August 1998

Those of us who are involved in the treatment and rehabilitation of the  mentally ill are, or should be, aware of how vital the treatment alliance is to  a successful outcome. It would appear to me that to ensure an effective effort,  it is mandatory on the part of the treatment team, which is a composition of  therapists and rehabilitation specialists, to concentrate on what must be done  to accomplish the goals set forth in the planning for rehabilitation.

 The attitude in treatment regarding the patient's potential for  rehabilitation and some of the steps in the treatment process will be stated as  I go along. But first, some questions. When does treatment begin? Does it start  when two people sit down together and start a discussion?
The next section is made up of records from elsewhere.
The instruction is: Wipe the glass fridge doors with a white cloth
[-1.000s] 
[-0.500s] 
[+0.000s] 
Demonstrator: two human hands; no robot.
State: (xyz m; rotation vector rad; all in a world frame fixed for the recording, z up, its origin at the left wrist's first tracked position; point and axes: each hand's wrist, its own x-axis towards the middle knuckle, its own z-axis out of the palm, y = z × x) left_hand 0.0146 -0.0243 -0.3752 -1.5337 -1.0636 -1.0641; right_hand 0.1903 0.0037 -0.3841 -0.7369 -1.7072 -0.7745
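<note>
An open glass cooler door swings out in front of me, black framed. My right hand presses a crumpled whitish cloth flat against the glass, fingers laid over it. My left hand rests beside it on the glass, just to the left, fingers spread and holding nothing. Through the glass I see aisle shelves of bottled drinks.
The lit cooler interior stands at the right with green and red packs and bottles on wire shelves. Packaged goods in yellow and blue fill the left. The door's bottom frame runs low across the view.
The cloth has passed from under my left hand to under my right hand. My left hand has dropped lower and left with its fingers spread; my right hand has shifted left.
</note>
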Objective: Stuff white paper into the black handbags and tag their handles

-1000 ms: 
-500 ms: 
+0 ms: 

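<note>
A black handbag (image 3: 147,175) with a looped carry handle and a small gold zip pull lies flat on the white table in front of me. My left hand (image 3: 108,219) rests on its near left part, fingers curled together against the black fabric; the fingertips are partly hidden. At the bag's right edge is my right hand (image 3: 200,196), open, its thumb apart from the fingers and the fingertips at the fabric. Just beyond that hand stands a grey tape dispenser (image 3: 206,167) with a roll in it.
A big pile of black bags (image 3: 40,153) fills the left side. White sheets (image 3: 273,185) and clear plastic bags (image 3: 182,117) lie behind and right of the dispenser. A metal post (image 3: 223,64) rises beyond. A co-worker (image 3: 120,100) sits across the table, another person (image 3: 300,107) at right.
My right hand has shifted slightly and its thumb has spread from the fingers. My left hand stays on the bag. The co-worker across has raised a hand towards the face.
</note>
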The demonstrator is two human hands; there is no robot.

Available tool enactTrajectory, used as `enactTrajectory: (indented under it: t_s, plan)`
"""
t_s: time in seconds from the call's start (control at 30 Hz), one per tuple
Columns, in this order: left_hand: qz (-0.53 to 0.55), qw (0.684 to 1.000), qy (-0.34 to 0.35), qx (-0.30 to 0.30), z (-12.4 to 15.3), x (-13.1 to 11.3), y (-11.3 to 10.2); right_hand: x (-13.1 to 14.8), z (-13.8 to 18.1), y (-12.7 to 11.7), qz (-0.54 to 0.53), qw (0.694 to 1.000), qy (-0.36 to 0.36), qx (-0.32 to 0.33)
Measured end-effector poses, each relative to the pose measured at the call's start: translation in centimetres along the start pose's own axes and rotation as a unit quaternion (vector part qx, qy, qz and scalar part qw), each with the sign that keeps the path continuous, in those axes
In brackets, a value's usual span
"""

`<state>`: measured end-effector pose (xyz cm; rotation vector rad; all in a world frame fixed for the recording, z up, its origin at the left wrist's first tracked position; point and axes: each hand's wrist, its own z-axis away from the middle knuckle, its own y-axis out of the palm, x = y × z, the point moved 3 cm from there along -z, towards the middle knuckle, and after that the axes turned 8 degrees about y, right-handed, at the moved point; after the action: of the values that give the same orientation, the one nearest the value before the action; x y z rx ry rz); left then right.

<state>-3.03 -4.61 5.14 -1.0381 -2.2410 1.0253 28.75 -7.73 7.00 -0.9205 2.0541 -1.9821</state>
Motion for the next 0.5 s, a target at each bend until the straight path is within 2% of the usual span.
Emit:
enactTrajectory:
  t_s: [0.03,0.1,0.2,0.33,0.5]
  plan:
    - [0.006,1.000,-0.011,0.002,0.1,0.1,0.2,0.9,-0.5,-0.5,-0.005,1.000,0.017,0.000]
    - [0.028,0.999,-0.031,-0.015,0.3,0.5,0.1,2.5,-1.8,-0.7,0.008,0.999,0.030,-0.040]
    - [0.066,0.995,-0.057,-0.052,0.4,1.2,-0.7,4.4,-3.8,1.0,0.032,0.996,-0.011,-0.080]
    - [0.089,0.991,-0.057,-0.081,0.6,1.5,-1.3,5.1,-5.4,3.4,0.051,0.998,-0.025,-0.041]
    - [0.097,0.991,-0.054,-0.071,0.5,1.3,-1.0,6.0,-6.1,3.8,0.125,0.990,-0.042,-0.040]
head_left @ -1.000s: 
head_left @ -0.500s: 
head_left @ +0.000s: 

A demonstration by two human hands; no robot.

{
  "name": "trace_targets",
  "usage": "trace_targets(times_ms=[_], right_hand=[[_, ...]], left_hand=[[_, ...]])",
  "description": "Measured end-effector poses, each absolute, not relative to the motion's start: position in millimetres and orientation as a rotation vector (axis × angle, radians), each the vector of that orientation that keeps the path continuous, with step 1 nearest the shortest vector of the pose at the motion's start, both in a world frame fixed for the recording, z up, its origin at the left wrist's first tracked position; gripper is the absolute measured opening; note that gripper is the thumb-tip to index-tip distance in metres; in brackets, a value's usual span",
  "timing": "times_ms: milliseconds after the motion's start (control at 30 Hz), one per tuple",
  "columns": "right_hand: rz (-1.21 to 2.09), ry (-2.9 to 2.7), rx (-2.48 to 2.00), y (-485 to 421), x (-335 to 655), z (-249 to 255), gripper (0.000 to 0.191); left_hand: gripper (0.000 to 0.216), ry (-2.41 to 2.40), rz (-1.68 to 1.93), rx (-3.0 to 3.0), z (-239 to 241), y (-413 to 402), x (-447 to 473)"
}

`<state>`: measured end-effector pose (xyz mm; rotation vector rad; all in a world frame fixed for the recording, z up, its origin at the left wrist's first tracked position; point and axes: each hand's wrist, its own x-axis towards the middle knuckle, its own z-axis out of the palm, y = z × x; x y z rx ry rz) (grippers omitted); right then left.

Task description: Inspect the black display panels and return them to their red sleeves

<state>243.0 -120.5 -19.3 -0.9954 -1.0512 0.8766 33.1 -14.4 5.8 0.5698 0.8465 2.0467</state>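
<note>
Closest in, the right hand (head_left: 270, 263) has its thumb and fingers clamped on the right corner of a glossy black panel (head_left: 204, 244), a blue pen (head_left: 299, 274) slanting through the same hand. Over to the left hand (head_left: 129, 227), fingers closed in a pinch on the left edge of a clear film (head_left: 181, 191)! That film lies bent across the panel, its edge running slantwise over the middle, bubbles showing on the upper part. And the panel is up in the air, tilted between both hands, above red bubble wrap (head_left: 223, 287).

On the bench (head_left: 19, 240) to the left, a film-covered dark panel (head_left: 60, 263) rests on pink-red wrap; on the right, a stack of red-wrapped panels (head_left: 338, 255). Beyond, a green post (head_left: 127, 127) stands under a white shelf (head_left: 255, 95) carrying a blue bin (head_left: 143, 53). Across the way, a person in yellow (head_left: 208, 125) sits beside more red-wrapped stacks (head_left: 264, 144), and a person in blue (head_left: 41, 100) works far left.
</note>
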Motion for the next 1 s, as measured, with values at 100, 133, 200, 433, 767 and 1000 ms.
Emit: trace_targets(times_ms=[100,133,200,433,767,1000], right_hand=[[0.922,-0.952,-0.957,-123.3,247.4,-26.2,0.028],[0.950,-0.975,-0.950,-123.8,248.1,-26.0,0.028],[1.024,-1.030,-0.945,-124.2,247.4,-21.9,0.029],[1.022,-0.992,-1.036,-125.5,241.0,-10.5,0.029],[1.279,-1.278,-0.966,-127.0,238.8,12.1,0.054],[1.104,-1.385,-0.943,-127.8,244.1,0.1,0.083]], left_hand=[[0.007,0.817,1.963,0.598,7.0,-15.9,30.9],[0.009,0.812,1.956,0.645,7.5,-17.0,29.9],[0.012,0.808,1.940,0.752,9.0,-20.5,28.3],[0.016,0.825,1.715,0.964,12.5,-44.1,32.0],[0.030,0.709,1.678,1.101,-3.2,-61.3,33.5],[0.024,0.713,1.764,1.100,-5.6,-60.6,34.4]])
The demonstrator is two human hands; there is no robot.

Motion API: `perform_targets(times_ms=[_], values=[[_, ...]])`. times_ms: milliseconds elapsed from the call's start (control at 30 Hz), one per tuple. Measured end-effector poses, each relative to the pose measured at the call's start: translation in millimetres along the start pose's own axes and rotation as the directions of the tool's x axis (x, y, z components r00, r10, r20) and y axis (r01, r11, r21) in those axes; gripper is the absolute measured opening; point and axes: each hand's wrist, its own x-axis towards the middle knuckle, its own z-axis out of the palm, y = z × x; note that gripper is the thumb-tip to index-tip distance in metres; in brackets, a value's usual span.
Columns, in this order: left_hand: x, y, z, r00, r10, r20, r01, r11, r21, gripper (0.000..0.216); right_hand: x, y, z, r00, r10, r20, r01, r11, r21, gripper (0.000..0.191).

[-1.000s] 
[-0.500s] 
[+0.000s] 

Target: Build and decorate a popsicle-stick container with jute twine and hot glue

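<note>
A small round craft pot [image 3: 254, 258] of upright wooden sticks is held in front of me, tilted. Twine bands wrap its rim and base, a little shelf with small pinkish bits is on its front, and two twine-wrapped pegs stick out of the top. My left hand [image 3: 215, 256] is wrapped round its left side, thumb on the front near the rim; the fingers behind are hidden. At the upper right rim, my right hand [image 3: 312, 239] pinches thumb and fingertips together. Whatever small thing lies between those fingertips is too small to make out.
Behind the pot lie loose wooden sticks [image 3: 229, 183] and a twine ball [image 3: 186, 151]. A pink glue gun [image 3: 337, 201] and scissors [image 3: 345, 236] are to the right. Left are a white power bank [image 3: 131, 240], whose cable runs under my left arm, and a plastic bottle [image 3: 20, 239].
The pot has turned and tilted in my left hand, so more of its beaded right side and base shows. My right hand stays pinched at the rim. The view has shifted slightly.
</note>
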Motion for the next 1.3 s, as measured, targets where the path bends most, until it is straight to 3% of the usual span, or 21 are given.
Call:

Is that mentally ill  patient ready, at that point, to engage in and commit himself to rehabilitation  process?

 Does the preparatory period include the beginning of an alliance? Or, does  it suggest that protracted periods of time are necessary to create that vital  relationship?

 It is my experience that treatment and rehabilitation can begin at first  contact. The quality of that first contact can very well determine how rapidly  the alliance will forge into a meaningful therapeutic force. There is every  reason to believe that without this alliance, no meaningful treatment will come  to exist or will any substantive gains be made or will any gains be of any  lasting nature.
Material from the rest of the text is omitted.